LImahl looks genuinely surprised to be here, like someone’s woken him up in a mid-transatlantic flight, but he can still work a crowd. The one Kajagoogoo album and a brace of solo singles isn’t enough to carry an hour set, so raids the coffers of his 80s contemporaries, Duran Duran, Soft Cell and Joe Jackson. It’s well executed but it’s all padding until he gets to the big money shot that is ‘Too Shy’.
Over on the dark side, Turkish band She Past Away play an accomplished and melodic set, that’s musically entrenched in The Cure’s ‘Charlotte Sometimes’, and sometimes that’s just what you need. It goes down a storm and deservedly so.
They’re followed by Front Line Assembly, who should be awesome, as onstage they have enough firepower to reduce a small village to rubble. But despite this juggernaut, they never really get out of second gear, when if they’d only hit the throttle they could slice everyone’s brains into coleslaw. The lightshow and projections elevate the madness somewhat, but I leave feeling slightly shortchanged on the psychological bruising.
Sunday morning and hats off to Captain Sensible, he’s a delight as ever. Punk’s most under-rated guitarist, he’s juggling extensive tour dates with The Damned but still squeezes in this appearance, and his set features some of their numbers. Opening with the MC5 cover from ‘Machine Gun Etiquette’, ‘Looking at You’, he fires into an incendiary ‘Neat Neat Neat’, then ‘Jet Boy Jet Girl’, which of course is an anglophone version of ‘Ca Plane Pour Moi’. His shrewd morphing of one into the other wins over the Belgian crowd even further, and ‘Wot’ and ‘Glad it’s all Over’ seal the deal. He claims to have found his backing band the day before, and it’s fair to say they look a motley crew, with a Lemmy-esque bassist and foxy 60s chick on synth but they deliver the goods.
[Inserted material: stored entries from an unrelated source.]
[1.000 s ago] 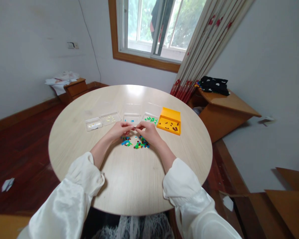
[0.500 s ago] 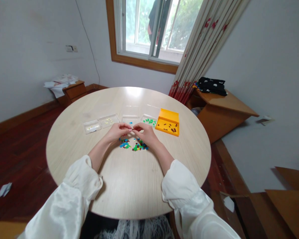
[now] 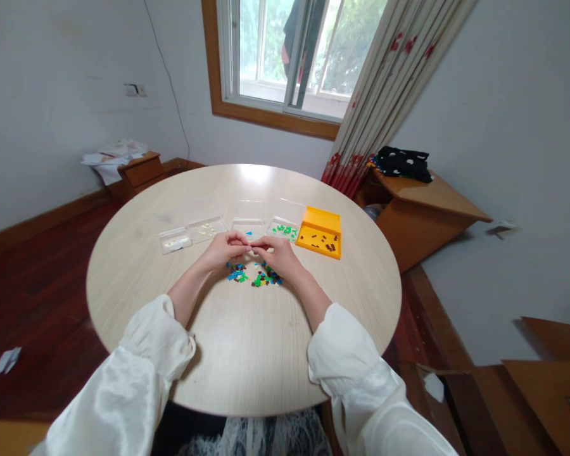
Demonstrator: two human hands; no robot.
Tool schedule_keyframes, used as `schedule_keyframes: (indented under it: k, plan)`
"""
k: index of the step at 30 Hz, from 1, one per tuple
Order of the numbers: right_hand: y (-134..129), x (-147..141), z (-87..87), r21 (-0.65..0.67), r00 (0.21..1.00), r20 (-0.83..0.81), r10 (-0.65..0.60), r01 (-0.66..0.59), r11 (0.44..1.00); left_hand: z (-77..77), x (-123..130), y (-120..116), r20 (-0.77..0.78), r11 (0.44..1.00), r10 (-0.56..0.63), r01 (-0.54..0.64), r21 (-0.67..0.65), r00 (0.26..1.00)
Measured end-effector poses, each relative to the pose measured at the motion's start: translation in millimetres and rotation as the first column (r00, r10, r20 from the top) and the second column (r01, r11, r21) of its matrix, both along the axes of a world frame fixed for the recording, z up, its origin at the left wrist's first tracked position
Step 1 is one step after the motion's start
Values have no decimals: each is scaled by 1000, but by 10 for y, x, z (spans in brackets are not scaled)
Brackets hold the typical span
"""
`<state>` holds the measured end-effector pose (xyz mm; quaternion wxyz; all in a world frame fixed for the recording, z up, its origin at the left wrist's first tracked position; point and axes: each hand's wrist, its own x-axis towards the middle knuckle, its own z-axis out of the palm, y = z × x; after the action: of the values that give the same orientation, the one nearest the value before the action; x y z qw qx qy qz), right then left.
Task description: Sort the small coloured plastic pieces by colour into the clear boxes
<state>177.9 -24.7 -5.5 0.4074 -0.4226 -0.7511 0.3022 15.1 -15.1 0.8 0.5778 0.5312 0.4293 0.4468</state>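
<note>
- Far left of the yellow box (image 3: 322,218): a small clear case (image 3: 163,249) and a wider clear tray (image 3: 197,236) contain pale pieces.
- Nearer, left of the yellow box: the left hand (image 3: 225,252), fingertips pinched on a tiny dark piece (image 3: 252,247), its shape unclear.
- Left of the yellow box: a middle clear tray (image 3: 247,221) shows a blue piece; loose mixed pieces (image 3: 238,273) lie on the desk (image 3: 247,348), below the hands.
- Just left of the yellow box: a clear tray (image 3: 270,225) of green pieces; nearer, the right hand (image 3: 281,258), pinched at the same piece.
- The yellow box: open, with brown pieces inside.
- Risk, as judged: a slipping pinch could drop the piece into the loose ones; a wrist bump could scatter them.
- Labels: no writing legible.
</note>
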Motion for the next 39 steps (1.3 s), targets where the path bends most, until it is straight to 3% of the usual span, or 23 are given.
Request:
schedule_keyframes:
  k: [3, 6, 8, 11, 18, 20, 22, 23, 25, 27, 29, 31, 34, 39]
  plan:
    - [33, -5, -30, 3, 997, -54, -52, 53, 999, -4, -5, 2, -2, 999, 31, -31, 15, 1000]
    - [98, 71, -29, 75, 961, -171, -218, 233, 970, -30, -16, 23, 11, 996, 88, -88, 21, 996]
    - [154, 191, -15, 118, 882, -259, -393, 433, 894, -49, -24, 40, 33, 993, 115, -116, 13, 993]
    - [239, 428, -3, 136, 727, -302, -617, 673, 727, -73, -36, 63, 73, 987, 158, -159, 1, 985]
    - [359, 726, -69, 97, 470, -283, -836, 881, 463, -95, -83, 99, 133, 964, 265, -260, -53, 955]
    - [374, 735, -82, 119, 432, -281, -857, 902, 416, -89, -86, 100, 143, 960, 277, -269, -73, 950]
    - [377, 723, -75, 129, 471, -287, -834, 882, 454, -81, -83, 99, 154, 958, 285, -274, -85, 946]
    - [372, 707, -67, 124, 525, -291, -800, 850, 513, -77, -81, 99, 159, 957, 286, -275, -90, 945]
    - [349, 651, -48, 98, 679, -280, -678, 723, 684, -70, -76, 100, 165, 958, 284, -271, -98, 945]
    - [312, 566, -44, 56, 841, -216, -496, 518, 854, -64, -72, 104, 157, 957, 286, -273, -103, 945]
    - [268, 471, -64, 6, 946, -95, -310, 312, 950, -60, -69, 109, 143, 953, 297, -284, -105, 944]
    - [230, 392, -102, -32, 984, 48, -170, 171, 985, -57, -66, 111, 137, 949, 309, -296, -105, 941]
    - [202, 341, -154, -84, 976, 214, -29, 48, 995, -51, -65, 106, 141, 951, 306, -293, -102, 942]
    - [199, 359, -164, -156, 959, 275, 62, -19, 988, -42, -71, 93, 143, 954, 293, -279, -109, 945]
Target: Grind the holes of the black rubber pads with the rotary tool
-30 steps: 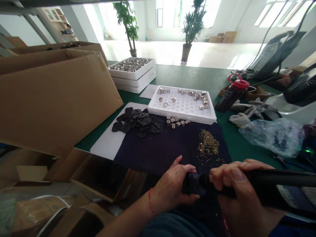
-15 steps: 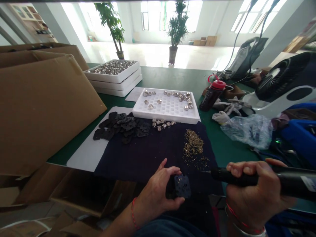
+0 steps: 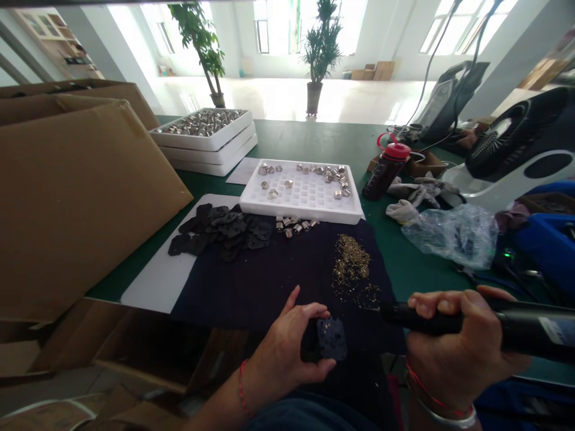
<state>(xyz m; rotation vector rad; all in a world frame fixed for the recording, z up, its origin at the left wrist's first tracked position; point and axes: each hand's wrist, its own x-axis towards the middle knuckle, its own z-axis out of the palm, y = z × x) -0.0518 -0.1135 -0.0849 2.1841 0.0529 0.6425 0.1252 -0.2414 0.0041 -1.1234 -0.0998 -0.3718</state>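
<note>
Between the thumb and fingers of my left hand (image 3: 291, 344) is a small dark square plate (image 3: 332, 339) with holes and a few brass-coloured specks on it. My right hand (image 3: 458, 335) wraps round a black electric screwdriver (image 3: 431, 317), its thin bit pointing left over the dark cloth (image 3: 269, 281). Just beyond the bit lies a heap of tiny brass-coloured screws (image 3: 351, 260). Farther left, a pile of similar black plates (image 3: 224, 230) rests on the cloth, beside several small metal fittings (image 3: 294, 225).
A white tray (image 3: 300, 209) with several metal fittings stands behind the cloth. Stacked trays (image 3: 215, 143) sit at the back left, by a large cardboard box (image 3: 85, 197). To the right are a red-capped bottle (image 3: 387, 170), a plastic bag (image 3: 453, 236) and a fan (image 3: 516, 143).
My right hand and the screwdriver have shifted slightly left and the bit sits a little higher. My left hand keeps its hold on the plate, nearly still.
</note>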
The day continues to unfold with solid sets from Marc Almond, Duel (ex-Propaganda) and Vive La Fete, and no doubt many others but one can’t be everywhere at once, and suddenly it’s all over.
W Fest is a winning formula. Either immerse yourself in leather-clad throbbing industrial beats, or bask in 80s nostalgia. Next years line-up is already semi-confirmed with equally big hitters onboard (Stranglers, Killing Joke, The Human League) so there’s a real chance in a very short time of it becoming the gothic Tomorrowland.
I could include pictures of the bands with this review, but you can find them easily online. For me the real stars of this festival were the crowd (and a tip of the hat to the organisers for creating something it was a privilege to be part of, that’s only going to get better and better).